Arabanın arkasında otururken birden bu düşüncelerle aydınlanmış olmam sesli bir biçimde "Oğlum çok acayip lan!" diye tepki vermeme sebep olmuştu.

Jungwon arkasını dönerek "Ne oldu? İyi misin? Ne acayip? Sorun ne?" diye sorularını sıralarken "Bir şey yok. Sakin." diyerek durdurdum onu. Yoksa uzunca bir süre daha bir şeyler sormaya devam edecek gibiydi.

"Evin yolu bu kadar uzun muydu?" dedim camdan dışarı bakarken. "Gelirken 15 dakikada gelip, giderken nasıl 40 dakika sürmüş olabilir yol?"

"Belin zarar görmesin diye yavaş gidiyorum çünkü Jieun. Ayrıca trafik de var." diye açıklama yaptı abim direksiyonun başından.

Derin bir iç çekerek dışarıyı izlemeye devam ettim ben de. Ben cidden yaşıyordum, hem de bundan sonra artık eskisi gibi ağrılarım olmayacaktı.

•°•°•°•°•°•°•°•

Dün, abimin "Trafik var trafik." bahanesiyle 45 dakikada zar zor eve vardıktan sonra yorgunluğumu atmak adına hemen yatağıma gidip uzanmıştım. Daha pijamalarımı giyemeden uykuya dalmış olmam da ne kadar yorulduğumun kanıtıydı.

Nerdeyse akşam olmuştu ve ben daha yeni uyanmıştım. Kalkıp yavaşça salona giderek biraz da oradaki koltukta yatayım düşüncesiyle kanepeye uzandım. Diğer odadan tıkırtılar da geldiğine göre abim ile kardeşim çoktan uyanmışlardı.

Hiç rahatımı bozmadan seslendim, "JAEYUN VEYA JUNGWON, BİRİNİZ BANA YASTIK VE BATTANİYE GETİREBİLİR Mİ? SALONDAYIM!"

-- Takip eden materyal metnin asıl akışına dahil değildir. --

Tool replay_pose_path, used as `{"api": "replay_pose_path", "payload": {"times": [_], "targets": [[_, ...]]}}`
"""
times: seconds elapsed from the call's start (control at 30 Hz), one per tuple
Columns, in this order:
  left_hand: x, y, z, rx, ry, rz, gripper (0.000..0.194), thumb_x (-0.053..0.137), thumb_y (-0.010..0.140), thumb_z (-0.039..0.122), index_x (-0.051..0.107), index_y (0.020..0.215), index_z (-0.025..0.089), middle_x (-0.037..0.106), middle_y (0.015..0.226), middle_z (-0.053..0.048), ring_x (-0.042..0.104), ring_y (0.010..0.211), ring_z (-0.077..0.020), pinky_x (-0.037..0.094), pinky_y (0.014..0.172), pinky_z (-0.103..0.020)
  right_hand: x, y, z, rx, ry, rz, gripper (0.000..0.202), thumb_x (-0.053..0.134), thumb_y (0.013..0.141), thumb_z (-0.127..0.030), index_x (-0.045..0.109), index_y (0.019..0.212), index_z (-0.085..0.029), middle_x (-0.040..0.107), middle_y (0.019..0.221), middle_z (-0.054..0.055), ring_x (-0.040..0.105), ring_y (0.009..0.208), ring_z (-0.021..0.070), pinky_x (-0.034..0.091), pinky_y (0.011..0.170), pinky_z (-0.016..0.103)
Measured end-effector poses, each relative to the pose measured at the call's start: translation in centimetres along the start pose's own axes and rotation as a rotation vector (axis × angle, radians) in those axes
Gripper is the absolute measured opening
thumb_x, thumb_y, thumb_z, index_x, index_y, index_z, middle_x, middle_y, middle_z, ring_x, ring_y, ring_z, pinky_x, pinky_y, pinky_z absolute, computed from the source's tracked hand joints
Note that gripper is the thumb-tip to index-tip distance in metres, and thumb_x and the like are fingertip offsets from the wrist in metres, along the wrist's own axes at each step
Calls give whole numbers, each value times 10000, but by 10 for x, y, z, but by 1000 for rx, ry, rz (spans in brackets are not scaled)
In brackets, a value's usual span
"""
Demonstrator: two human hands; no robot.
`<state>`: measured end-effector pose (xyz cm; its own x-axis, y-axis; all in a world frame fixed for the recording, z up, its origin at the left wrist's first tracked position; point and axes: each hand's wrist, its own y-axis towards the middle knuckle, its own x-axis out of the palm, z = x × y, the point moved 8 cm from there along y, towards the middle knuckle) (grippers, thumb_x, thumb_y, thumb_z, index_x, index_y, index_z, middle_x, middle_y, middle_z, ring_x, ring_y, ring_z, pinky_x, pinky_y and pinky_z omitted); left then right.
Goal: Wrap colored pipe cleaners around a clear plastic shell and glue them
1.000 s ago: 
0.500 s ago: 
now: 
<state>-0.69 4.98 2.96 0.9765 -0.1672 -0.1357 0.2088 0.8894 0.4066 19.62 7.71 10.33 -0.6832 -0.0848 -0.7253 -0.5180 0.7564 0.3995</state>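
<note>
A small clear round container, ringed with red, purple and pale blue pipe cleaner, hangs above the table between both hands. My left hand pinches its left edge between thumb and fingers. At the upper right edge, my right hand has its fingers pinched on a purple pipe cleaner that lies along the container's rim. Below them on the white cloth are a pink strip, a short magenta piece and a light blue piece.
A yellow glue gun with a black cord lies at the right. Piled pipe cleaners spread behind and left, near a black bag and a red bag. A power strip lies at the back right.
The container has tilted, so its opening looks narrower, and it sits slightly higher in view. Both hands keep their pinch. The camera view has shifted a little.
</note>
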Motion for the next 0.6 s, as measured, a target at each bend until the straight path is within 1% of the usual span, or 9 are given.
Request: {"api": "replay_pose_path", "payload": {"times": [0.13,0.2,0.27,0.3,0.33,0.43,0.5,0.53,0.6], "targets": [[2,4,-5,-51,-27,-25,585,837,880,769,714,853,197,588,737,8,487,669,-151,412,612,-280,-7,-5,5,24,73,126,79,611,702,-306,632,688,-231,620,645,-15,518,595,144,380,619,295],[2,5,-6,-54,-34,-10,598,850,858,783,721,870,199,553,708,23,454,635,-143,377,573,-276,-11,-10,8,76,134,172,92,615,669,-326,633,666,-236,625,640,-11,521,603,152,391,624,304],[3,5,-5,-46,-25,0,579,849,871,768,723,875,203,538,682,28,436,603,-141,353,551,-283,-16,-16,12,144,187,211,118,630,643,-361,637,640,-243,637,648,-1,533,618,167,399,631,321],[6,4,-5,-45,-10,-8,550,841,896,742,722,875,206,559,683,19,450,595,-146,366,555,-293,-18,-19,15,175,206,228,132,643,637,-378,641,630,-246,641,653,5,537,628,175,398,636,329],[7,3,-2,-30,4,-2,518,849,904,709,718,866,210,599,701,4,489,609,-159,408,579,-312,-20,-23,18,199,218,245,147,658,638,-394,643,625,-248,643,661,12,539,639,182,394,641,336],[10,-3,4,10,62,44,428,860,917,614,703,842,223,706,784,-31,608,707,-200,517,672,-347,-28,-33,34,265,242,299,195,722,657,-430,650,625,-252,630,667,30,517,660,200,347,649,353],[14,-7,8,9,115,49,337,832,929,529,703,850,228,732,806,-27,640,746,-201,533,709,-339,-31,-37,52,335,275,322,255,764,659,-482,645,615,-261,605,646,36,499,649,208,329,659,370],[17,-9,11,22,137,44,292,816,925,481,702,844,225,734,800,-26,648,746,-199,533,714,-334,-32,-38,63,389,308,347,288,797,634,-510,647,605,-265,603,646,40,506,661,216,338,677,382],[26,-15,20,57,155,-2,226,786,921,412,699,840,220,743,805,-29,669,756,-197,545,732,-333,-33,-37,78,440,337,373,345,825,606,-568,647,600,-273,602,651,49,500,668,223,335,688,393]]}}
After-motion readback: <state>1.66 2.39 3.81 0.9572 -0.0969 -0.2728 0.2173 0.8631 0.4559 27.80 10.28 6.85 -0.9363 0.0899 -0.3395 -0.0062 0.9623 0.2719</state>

Çok geçmeden salona 'üfff'leyerek giren bir kedi surat geldi. "Al Jieun, al. İyi köle ettin bizi de."

"Ablaya üf denmez! Kalkıp kendim mi alsaydım?"

"Yok hayır hayır sakın kendini yorma ama... Ama işte... Of aman!"

Ben Jungwon'un cümleyi toparlayamamasına gülerken Jaeyun da girmişti salona. "Biz Jungwon ile Daegu'ya gidiyoruz."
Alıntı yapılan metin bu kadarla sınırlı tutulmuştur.